ESPN’s Monday Night Football officially makes the jump from football game to three-ring circus this Friday night in Philadelphia. (Yes, it’s a Monday game on Friday.) The game between the Philadelphia Eagles and Pittsburgh Steelers will be the first time ESPN will roll out its entire complement of 8 HD production trucks to deliver a slew of programming from the site of the game. That caravan will march across the country week after week for the next five months.
“It’s the Super Bowl every week,” says Rick Abbott, ESPN vice president, remote operations of the production that will require nearly 400 people, triple the amount for previous MNF telecasts.
Pardon the Interruption, Primetime, and MNF Countdown will all originate from the site of the game. In addition reports from the stadium will be filed to SportsCenter during the day.

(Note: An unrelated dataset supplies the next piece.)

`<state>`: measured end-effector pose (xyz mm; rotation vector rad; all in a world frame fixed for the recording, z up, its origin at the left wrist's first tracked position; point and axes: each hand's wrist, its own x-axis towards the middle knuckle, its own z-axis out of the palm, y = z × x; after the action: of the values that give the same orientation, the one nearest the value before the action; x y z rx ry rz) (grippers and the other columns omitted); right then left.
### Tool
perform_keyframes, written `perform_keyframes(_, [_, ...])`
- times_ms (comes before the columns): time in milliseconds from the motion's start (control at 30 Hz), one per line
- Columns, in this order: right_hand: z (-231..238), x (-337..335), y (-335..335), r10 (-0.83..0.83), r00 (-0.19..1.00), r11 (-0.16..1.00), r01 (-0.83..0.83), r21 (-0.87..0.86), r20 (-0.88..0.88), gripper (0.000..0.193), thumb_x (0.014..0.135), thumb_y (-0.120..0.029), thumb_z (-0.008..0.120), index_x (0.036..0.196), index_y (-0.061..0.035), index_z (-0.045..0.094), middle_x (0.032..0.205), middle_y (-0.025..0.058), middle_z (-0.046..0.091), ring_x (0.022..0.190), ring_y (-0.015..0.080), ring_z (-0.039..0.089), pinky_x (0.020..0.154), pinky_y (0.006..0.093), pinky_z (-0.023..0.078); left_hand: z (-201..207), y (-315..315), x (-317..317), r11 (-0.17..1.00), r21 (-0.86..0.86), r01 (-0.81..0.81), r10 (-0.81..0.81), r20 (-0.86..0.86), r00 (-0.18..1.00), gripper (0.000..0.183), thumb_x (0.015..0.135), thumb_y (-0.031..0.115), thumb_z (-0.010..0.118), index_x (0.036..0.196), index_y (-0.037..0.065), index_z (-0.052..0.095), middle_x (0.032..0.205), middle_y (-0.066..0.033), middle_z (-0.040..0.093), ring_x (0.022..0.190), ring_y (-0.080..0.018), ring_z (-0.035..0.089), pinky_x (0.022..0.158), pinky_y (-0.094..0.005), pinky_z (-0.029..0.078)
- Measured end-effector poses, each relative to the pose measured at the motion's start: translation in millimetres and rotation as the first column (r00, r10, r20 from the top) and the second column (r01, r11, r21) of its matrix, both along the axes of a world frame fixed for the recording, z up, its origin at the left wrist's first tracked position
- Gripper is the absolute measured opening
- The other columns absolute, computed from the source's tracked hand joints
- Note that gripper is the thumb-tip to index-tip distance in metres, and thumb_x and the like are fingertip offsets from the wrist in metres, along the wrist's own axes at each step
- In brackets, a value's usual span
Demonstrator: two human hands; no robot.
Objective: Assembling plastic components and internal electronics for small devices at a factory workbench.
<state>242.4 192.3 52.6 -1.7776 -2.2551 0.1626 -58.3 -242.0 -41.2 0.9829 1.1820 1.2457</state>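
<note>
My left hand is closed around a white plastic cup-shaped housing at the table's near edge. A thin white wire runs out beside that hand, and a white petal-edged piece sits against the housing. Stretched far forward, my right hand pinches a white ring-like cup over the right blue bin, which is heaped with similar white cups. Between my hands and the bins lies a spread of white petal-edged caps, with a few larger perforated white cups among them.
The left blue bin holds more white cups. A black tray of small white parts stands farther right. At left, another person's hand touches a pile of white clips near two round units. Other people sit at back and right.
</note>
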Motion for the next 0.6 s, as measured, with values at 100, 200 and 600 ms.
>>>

The centerpiece of the operation is a 53-foot truck from NEP Supershooters known as SS25 and SS25A. More than 45 camera feeds will be pumped through the NEP trucks (an NMT side-by-side unit is also on hand) with 29 used for the game coverage and an additional 16 or so used for all of the pre-game coverage. Each telecast will also have two stage locations: one outside the stadium for Primetime and one inside the stadium for Countdown.
Abbott says among the unique features is a large area for instant replays with 14 fully interconnected EVS servers letting up to 14 users grab any highlight they need.
HD game cameras include a Skycam, four Grass Valley LDK 6200 super slow-motion systems, and Grass Valley LDK 6000 cameras. ESPN will also experiment with Fletcher Chicago’s UltraMo HD slow-motion system on August 28 in Cincinnati.
Abbott says the cooperation of ESPN NFL senior coordinating producer Jay Rothman and director Chip Dean has been crucial. “It doesn’t work without their interaction,” he says. “Sometimes the operations side can feel they’re working for the production side. But not here: it’s a true team.”